Journeys in the Songscape Reading Space in the Song of Songs

2012 
This thesis employs a range of contemporary critical and theoretical tools to examine the spatiality of the biblical Song of Songs. Ch. 1 examines the limitations of existing modes of biblical spatial analysis, critiquing biblical scholars’ uses of the work of Henri Lefebvre and Edward Soja. The thesis then develops new ways of engaging with literary space, using the writings of Walter Benjamin and Jacques Derrida as its starting point. Ch. 2 looks at the broad poetic world conjured up by the Song.
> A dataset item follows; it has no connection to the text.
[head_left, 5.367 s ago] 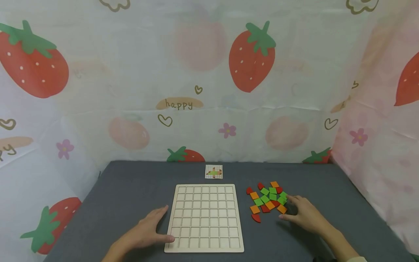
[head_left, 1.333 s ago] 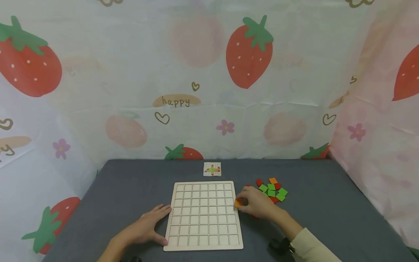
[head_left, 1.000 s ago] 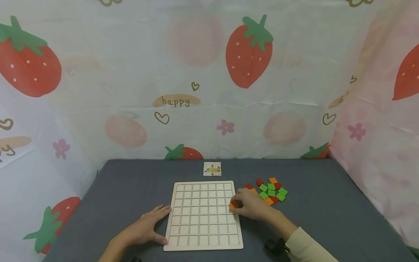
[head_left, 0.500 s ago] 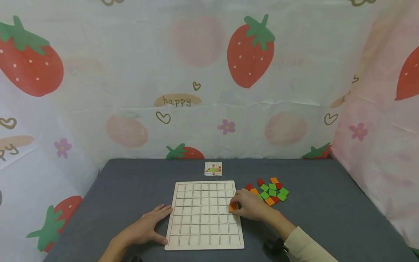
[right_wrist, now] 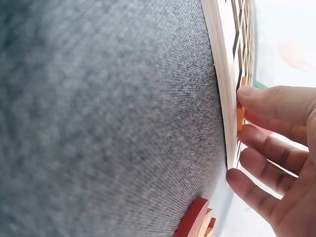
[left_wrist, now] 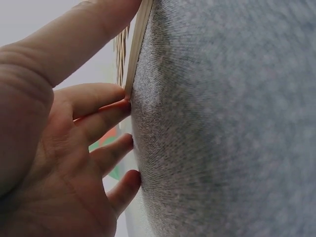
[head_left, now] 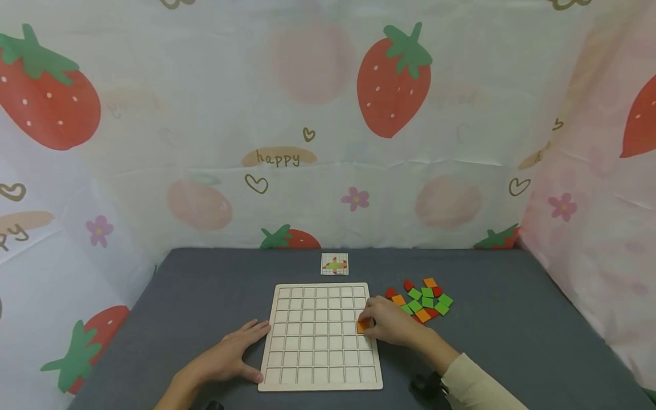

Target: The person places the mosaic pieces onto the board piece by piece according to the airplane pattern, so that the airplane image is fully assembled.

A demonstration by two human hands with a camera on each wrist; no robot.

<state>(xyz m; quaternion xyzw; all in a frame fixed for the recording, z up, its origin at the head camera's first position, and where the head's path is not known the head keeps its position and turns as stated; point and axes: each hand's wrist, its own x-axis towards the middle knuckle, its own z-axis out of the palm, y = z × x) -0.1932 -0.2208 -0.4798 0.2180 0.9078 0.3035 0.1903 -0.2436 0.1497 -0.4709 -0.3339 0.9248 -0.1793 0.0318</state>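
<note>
A pale wooden board point(head_left: 320, 343) with a grid of square recesses lies on the dark grey tabletop. My right hand point(head_left: 390, 322) pinches an orange square tile point(head_left: 363, 326) between thumb and fingers at a cell on the board's right column. In the right wrist view the orange tile point(right_wrist: 240, 117) sits right at the grid, the thumb point(right_wrist: 254, 98) on its near side. My left hand point(head_left: 225, 354) rests at the board's left edge, fingers spread straight. The left wrist view has its thumb and fingertips point(left_wrist: 116, 92) touching the board's side.
Loose green tiles point(head_left: 427, 302), several orange squares and red curved pieces point(head_left: 408, 285) lie right of the board, partly behind my right hand. A small card point(head_left: 335, 264) with a coloured grid picture lies beyond the board. A strawberry-print cloth point(head_left: 307, 188) hangs behind the table.
My right hand has gone from the loose pieces to the board's right column, bringing an orange tile. Lately it barely moves. My left hand has closed up against the board's left edge.
</note>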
The trope of the phantasmagoria provides a framework in this chapter for thinking through the relationship between the spatialities of sex and of text in the poem. Ch. 3 takes a detailed look at the Song’s most iconic settings, the garden and the city, with the observations of ch. 2 in mind. It uses specialist work on the politics of garden space and on urban space to re-read these settings; is the garden necessarily a ‘good’ space, is the city really all that bad? Ch. 4 looks at threshold space in the text, using the lines and limens of the poetic world to think about the Song’s attitude towards gender, and how spatiality, gendered performativity and textual meaning are connected in the poem. Ch. 5 looks at the Song’s approach to bodily space, paying particular attention to the ways in which landscaped space and bodily space work as a self-sustaining milieu in the text. The chapter thus circles around to think about the ways in which the Song’s bodily spaces are symptomatic of the nature of the Song as a whole. Throughout, the thesis argues that the Song fuses the spatiality of sex with the spatiality of reading, and suggests that the poem’s idiosyncratic world speaks to the structures of textual signification itself.